I’m just so used to loss. People leaving or they just stop caring. It’s the same story over and over. I can’t just ignore it and put on that fake happy like I do at work. I feel simultaneously overwhelmed and under valued. This abandonment sensation feels even worse when I have others’ responsibilities thrown on top of me. Which I realize it is a bit of a paradox to state. Maybe I am feeling used as well. I’m not sure. I’m just throwing words at the screen, hoping to find another meaning, another way out.
My wife was laid off this week. I’m still battling with feelings of rejection and shame. and now I’m feeling frustrated at this whole situation. I don’t have anyone I can trust to turn to on talking this stuff out. Maybe I really am being walked all over. Even if it isn’t intentional or malicious in intent, the experience is still happening. I’m trying to be understanding of the head space she is in regarding everything, but am I really just enabling giving up? She did the one thing today, and then has slept the rest of the day. I know she’s aware of all the carrying I do for us, but her response is to give in to despair instead of help. Is this going to be another instance of me enabling someone by helping? Do I take the dick approach and lock down everything? And even if I did, it doesn’t matter if she just continues to give in to depression and stay unconscious all the time. I think I’ve still got a year and a half of needing to hold on to this home. and I’ve got 2 years on this loan, which I took out to survive the tax hit and help resolve her lawyer issue. I need cooperation. I need forward progress. I’m not going to be satisfied with my life by just getting by. I never was really.

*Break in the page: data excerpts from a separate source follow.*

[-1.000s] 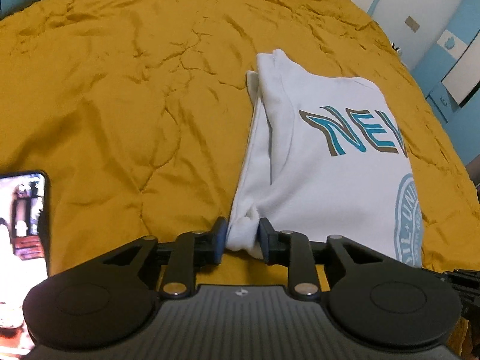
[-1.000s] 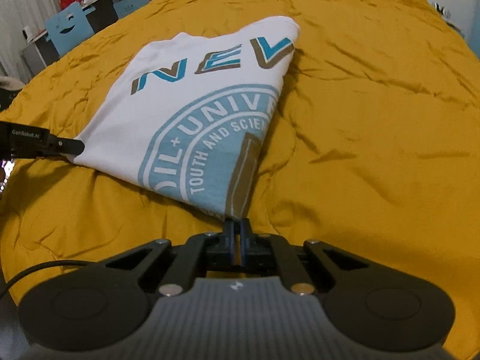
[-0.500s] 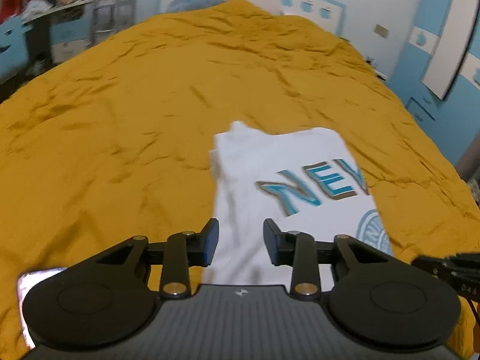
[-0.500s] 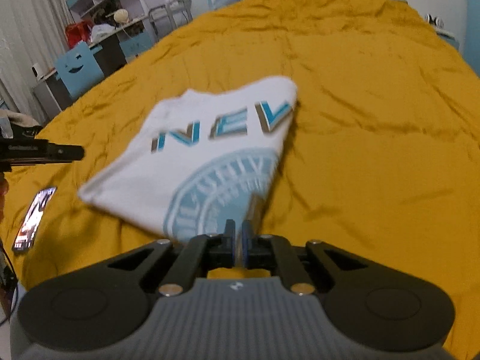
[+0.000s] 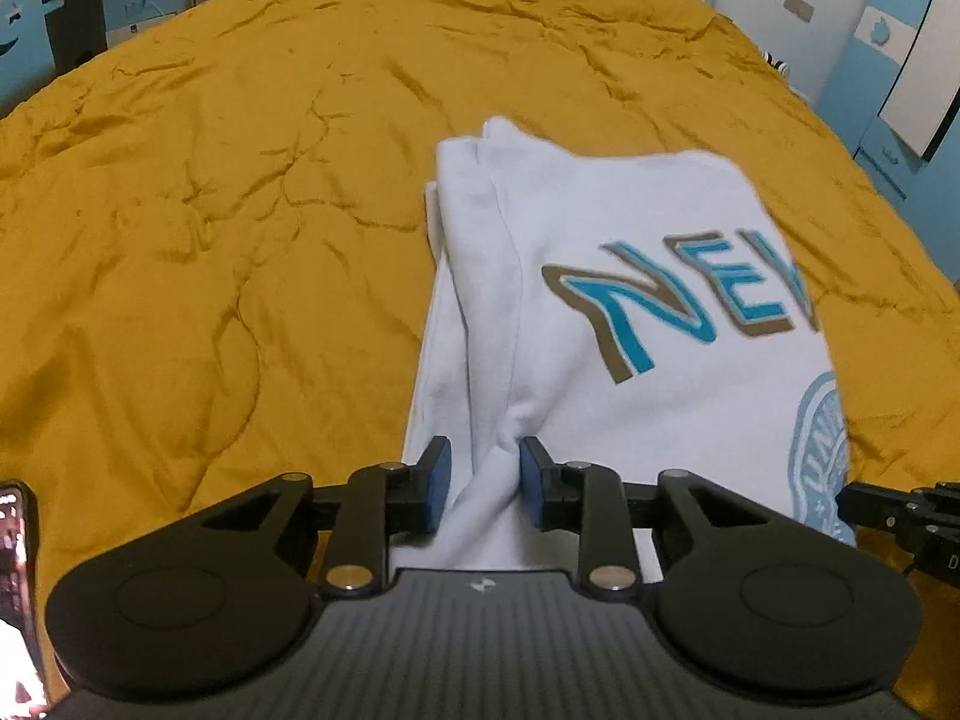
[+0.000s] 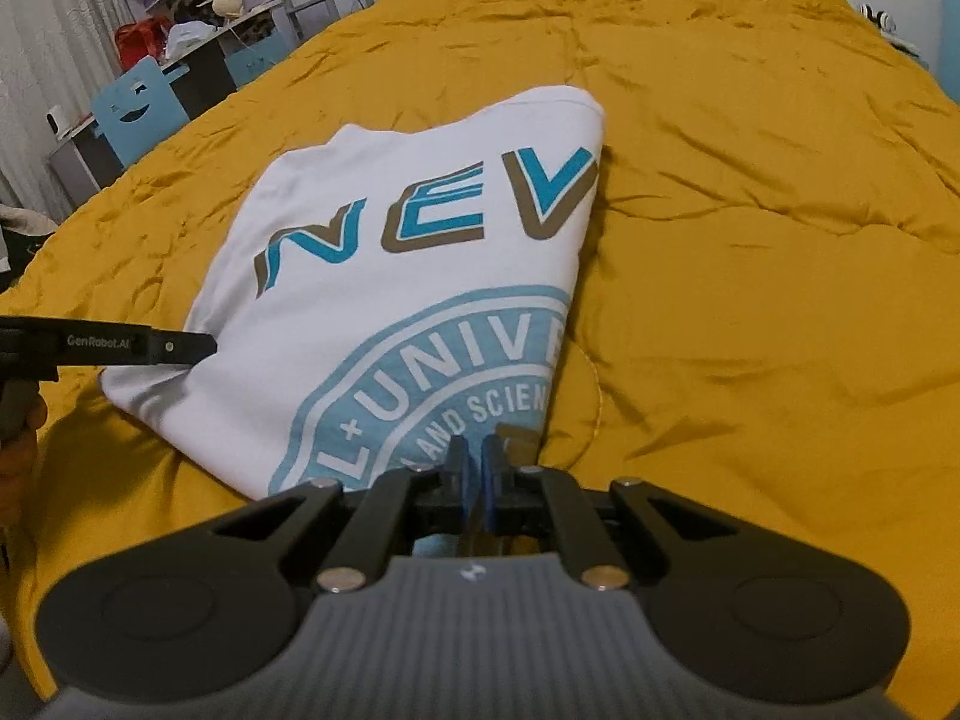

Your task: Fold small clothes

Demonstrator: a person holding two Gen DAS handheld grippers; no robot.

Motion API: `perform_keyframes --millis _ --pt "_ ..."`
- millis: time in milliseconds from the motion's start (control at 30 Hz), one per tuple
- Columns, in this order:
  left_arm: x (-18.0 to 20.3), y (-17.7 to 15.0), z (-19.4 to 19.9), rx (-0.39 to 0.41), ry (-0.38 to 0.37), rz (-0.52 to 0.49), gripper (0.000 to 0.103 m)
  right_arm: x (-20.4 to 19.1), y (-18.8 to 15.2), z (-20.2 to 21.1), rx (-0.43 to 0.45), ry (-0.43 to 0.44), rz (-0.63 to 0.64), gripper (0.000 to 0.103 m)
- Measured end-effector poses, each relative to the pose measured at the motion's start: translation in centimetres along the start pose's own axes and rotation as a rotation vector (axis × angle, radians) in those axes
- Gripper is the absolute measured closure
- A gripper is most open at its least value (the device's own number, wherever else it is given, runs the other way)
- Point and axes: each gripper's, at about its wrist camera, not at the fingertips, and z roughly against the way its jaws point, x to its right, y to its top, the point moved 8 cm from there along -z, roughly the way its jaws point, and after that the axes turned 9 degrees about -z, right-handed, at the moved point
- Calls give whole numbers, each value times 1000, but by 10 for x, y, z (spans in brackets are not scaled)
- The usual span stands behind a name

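Observation:
A white T-shirt (image 5: 630,312) with teal and brown lettering and a round teal seal lies partly folded on a mustard-yellow bedspread (image 5: 210,228). It also shows in the right wrist view (image 6: 390,276). My left gripper (image 5: 485,483) has its jaws partly apart around a bunched ridge of the shirt's near left edge, and the cloth touches the right pad. My right gripper (image 6: 476,468) is shut on the shirt's near right corner, over the seal print. The left gripper's finger (image 6: 150,347) reaches in from the left in the right wrist view.
A phone (image 5: 18,588) with a lit screen lies at the bed's near left edge. Blue chairs and a cluttered desk (image 6: 174,60) stand beyond the bed on the left. Blue and white cabinets (image 5: 900,90) stand to the right.
My left gripper let go of the shirt's near left edge, lifted away, then came back down around it. The right gripper stayed shut on its corner, lifting and lowering it.

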Motion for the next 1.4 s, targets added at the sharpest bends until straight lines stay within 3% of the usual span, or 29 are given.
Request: perform_keyframes --millis 100,133,233,267,333,433,533,833,1067,1167,1267,1400 --pt "-2 19 14 61 -33 16 69 1 17 14 13 29 -40 99" --pt "-4 27 18 90 -43 25 64 4 24 18 28 34 -51 92" --pt "-15 53 22 158 -74 58 36 14 47 19 54 60 -112 71" --pt "-20 61 19 170 -80 76 34 18 54 17 57 70 -141 68" --pt "-27 74 8 165 -116 101 32 30 67 13 59 97 -221 47" --pt "-35 86 -15 123 -163 123 19 43 84 4 62 154 -309 35" --pt "-46 91 -38 105 -193 159 19 50 99 -13 57 174 -351 35" --pt "-66 98 -102 60 -384 361 22 67 122 -71 6 254 -480 35" --pt "-64 111 -133 38 -439 372 44 76 140 -108 -12 288 -526 37" --pt "-65 116 -144 33 -464 381 47 78 148 -122 -20 312 -549 38" --pt "-67 119 -150 33 -477 389 55 82 156 -137 -30 325 -569 46" --pt "-62 123 -150 37 -459 367 60 84 162 -152 -35 327 -603 67"
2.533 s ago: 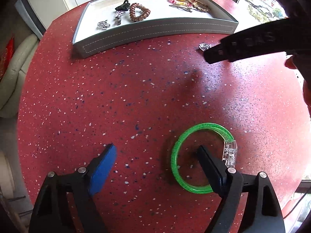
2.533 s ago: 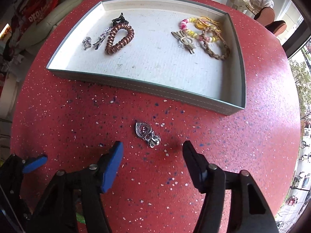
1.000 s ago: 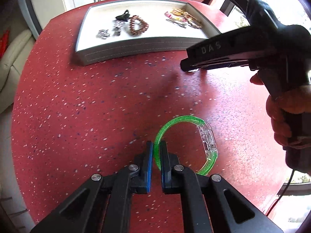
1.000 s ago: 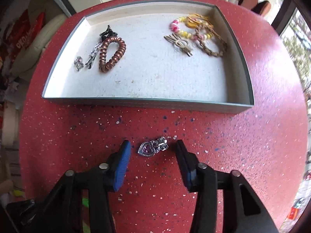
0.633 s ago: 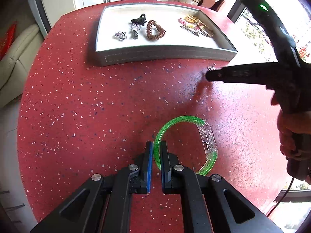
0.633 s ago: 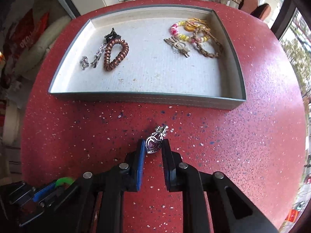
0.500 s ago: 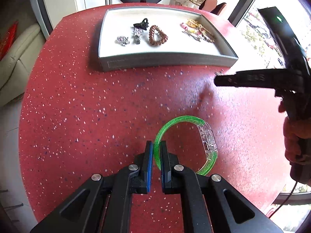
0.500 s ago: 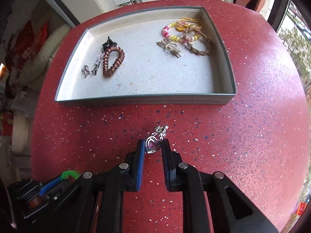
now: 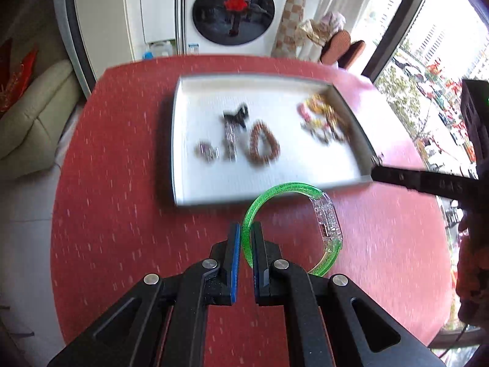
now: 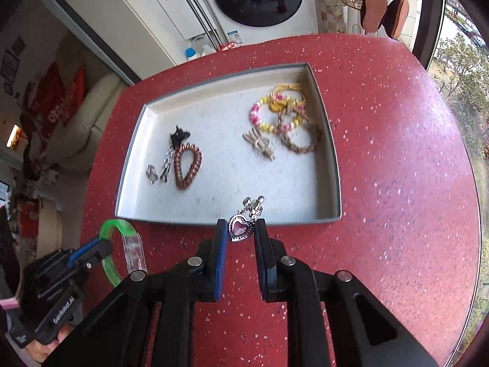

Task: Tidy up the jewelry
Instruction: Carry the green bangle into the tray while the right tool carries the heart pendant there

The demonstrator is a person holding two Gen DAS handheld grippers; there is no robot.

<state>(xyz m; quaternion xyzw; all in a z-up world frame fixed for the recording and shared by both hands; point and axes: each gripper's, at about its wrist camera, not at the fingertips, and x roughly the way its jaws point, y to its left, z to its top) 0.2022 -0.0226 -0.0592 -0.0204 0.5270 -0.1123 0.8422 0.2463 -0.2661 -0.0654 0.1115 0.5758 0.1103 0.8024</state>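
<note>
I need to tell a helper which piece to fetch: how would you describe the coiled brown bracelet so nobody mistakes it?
On the red speckled table sits a shallow grey tray with a white floor. In its left cluster, beside small silver pieces and a black clip, lies the coppery spiral bracelet, the only springy coil loop there.

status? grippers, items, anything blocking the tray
Left gripper shut on green bangle. Right gripper shut on heart pendant. Both held at tray near edge. Nothing in the way.
</note>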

I think some of the insecurities that are flaring up for me are due to me not being particularly happy with myself. Fixing my body has long been a big part of that. I can’t depend on my interactions with other people to help me there…unreliable, and it can back fire as well if I don’t trust myself well enough.
Doing other things to, part of that building competencies, helps too. My options have been limited and gaming has not been so helpful as of late. Honestly gaming hasn’t been that helpful for a long time. I did feel dancing helped as I was building a skill, and touch was nice too. Online stuff won’t help there and I need people to work with, it is very much a touch thing.
Strength training was great too, but there aren’t any options for that right now. I tried finding stuff online but with COVID-19 there is just nothing to get. Hmm what if I take out the canopy at least? Weather can be a problem though. Especially wind.
Ok here’s what I think I need to do for now…
Since my body is making me get up early anyway, maybe either do a walk around the neighborhood or try to get a morning hike in (early is better for less people too). I’d probably have to start by 7:30…it is roughly 30 minutes to do the whole thing? Maybe budget 40 for the drive back and forth. Then continue with the lunch time run. Solderfit zoom workout at 6. What about saturday/sunday? Well if I keep waking early I can do the 9am zoom workout still. I need to text cesar about strength training options while on lockdown…hopefully I get something. I need to grind harder than ever now. I also need to be stricter on the diet now.
What else can I do in this climate to keep feeling like I’m improving?